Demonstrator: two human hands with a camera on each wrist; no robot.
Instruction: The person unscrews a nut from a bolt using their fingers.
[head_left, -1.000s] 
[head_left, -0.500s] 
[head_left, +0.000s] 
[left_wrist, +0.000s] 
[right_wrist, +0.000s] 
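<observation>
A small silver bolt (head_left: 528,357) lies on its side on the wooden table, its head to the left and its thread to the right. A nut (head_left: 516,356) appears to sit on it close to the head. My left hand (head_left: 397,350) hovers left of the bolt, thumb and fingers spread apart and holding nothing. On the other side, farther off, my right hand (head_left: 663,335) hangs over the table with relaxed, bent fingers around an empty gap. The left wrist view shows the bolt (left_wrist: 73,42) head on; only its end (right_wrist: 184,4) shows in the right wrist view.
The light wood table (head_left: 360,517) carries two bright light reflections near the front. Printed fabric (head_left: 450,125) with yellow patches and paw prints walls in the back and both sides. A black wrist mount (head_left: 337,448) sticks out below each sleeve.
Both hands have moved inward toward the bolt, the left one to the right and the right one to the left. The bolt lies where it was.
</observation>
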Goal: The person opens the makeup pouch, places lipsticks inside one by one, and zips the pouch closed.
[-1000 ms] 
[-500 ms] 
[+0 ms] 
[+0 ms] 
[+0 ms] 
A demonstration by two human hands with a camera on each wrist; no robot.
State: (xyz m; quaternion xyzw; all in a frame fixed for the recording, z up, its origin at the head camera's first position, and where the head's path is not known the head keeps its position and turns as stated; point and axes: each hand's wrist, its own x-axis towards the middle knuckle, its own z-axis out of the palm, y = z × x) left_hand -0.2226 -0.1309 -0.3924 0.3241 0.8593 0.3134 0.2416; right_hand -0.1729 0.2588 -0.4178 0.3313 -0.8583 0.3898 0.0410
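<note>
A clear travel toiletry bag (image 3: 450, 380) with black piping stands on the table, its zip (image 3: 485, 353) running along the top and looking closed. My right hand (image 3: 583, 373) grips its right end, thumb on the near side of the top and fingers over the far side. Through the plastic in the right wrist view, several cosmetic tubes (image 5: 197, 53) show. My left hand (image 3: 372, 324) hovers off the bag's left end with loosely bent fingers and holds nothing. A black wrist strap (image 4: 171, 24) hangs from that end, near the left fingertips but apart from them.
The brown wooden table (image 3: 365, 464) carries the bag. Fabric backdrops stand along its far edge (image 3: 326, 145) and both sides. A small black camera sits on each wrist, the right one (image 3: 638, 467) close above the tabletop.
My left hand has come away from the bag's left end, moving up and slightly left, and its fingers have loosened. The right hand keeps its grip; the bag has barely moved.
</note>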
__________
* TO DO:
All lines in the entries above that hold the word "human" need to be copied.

* ANSWER TO THIS EXERCISE:
Demonstrator: two human hands with a camera on each wrist; no robot.
A demonstration by two human hands with a camera on each wrist; no robot.

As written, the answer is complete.